The distinction between (3) and (4) is pretty fuzzy, and if you’re expecting ‘doing our interpretability homework’ to involve a bunch of conceptual research and ultimately radically different techniques, and humans are hardly involved in any of that, then it’s getting closer to what I think we should mean by ‘doing our alignment homework’.
Throwing up our hands, fully handing off every part of the research process (except possibly a small amount of checking the AIs’ work), and just asking the AIs to make sure that future AI systems aren’t misaligned. This is definitely getting AIs to do our alignment homework.
We can avoid ending up towards the latter end of the spectrum in two ways that I can think of:
We expect the most scalable alignment approaches of today to scale as far as capabilities does. It’s not clear to me from your message whether you think this is true?

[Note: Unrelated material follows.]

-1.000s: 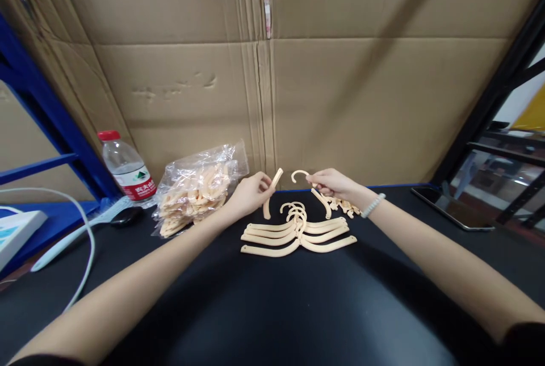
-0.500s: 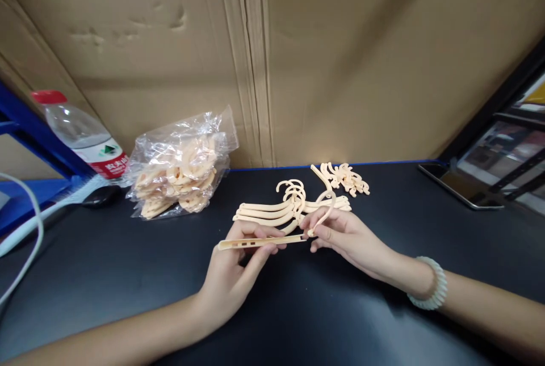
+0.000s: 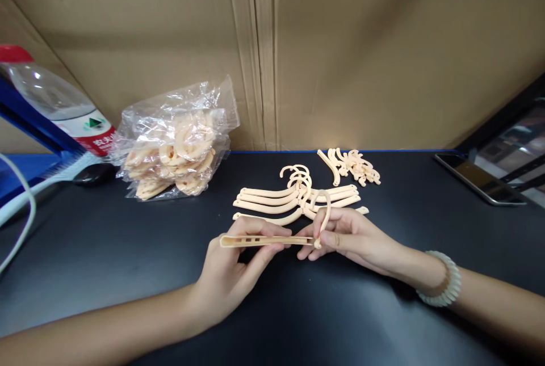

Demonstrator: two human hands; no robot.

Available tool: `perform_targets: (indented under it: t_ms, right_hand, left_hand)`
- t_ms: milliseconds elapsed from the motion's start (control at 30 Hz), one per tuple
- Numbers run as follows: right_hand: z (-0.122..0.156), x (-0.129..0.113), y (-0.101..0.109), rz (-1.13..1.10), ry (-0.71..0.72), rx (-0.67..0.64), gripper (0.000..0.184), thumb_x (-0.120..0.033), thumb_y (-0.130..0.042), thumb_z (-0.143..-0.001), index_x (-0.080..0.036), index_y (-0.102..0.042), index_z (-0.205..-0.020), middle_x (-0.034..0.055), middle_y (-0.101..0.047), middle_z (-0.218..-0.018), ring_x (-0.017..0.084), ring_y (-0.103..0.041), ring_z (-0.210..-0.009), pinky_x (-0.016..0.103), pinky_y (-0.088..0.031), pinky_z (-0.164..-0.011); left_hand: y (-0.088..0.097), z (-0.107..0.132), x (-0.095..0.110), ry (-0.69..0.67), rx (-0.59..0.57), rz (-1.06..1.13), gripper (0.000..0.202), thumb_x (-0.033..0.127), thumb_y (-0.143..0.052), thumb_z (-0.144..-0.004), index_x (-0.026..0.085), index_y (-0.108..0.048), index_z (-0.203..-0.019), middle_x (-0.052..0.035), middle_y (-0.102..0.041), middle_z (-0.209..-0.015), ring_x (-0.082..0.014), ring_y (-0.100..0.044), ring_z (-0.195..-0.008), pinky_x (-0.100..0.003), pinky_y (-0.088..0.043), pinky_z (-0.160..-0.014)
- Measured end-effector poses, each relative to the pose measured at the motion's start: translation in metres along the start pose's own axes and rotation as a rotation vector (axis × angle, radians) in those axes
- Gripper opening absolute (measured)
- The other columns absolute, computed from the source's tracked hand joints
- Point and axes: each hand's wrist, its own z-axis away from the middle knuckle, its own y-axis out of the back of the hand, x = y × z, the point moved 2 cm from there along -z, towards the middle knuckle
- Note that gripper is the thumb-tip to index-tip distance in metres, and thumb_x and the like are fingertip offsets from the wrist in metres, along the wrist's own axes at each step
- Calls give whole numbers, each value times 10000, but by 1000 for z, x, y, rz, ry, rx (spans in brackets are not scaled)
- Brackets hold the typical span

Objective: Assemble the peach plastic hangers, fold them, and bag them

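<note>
Left grip: is pinching a straight hanger arm between thumb and fingers, holding it level just above the black surface.
Right grip: is clenching a curved hook piece, pressing its lower end against the right tip of the hanger arm.
Joint: the two parts are touching where the hands are meeting, near the middle of the surface.
Just behind: a stack of finished hangers is lying flat, hooks overlapping.
Farther back, right: a pile of loose hooks is sitting near the cardboard wall.
Back left: a clear bag of parts is resting beside a water bottle.
Right wrist: is wearing a pale bead bracelet.
Far right: a phone is lying flat.
</note>
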Motion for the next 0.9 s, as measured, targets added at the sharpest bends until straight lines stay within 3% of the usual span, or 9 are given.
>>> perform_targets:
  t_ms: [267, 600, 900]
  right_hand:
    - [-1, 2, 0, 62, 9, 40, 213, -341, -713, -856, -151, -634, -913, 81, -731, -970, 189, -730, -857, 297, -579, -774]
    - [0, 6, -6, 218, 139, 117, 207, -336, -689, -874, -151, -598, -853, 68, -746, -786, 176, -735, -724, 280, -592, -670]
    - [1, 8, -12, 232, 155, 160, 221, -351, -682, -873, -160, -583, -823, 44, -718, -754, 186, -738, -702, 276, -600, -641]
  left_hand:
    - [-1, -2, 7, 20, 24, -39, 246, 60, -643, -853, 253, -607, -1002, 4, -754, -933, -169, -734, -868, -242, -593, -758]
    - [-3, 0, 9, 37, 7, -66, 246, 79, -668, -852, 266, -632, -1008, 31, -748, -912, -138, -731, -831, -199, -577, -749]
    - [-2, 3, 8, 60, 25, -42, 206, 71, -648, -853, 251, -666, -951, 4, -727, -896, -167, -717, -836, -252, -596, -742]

If our most scalable current approaches don’t scale all the way through takeoff, then we (humans) will be able to be keeping up and being critically intellectually involved with developing new alignment techniques when our existing ones stop scaling, at least at the level of granularity of (3) so that we can continue to leverage AIs in ways (1-3) above. We need to keep being able to do this indefinitely, or until we come up with an approach to alignment that does scale as far as capabilities will.
Both of these possibilities seem quite fraught to me. If you believe (1), I’d be grateful if you could point me in the direction of arguments that we have approaches that will scale all the way (and if you just mean that interpretability, broadly construed enough to include arbitrary conceptual progress and changes, will scale, then as I mention above I think it’s reasonable-ish to call that giving the AIs our alignment homework’). If you believe (2), is this because you’re expecting GDM/the world to dramatically slow down the intelligence explosion for some time to allow humans to keep up, or because you think humans will have an easy time keeping up, or for some other reason?
To be clear, I am not trying to argue here that ‘getting AIs to do our alignment homework’ is a bad plan (I think it is scary as hell but the best course of action likely involves a bunch of it). I’m just trying to articulate why I think that if your plan doesn’t involve that step, then it is likely to be baking in some assumptions that seem dubious to me and are IMO worth stating explicitly.
Rohin Shah’s position seems perfectly clear to me.
More research good. AI will speed up research along the whole range of 1-4.
>> If our most scalable current approaches don’t scale all the way through takeoff, then we (humans) will be able to be keeping up and being critically intellectually involved with developing new alignment techniques when our existing ones stop scaling, at least at the level of granularity of (3) so that we can continue to leverage AIs in ways (1-3) above. We need to keep being able to do this indefinitely, or until we come up with an approach to alignment that does scale as far as capabilities will.
This seems a weird way to phrase things. Or seems to be predicated on some assumptions I find surprising. It seems to suggest that not only that alignment is a continual neverending process [likely] but that finding alignment techniques is a continual neverending process ..!
If we would analogize ‘alignment’ to ‘steering rockets so they hit their target’ this would suggest that not only that rockets need to be continually steered and course-corrected to hit their target—the entire field of rocket steering needs continual updating and course-correcting. There is a perspective from which this is true since as humanity invents faster and better rockets—there is another perspective from which this is sort of misleading: future rockets will be governed by the Laws of Newton and steering comes down to some variant on Kalman filters and the like.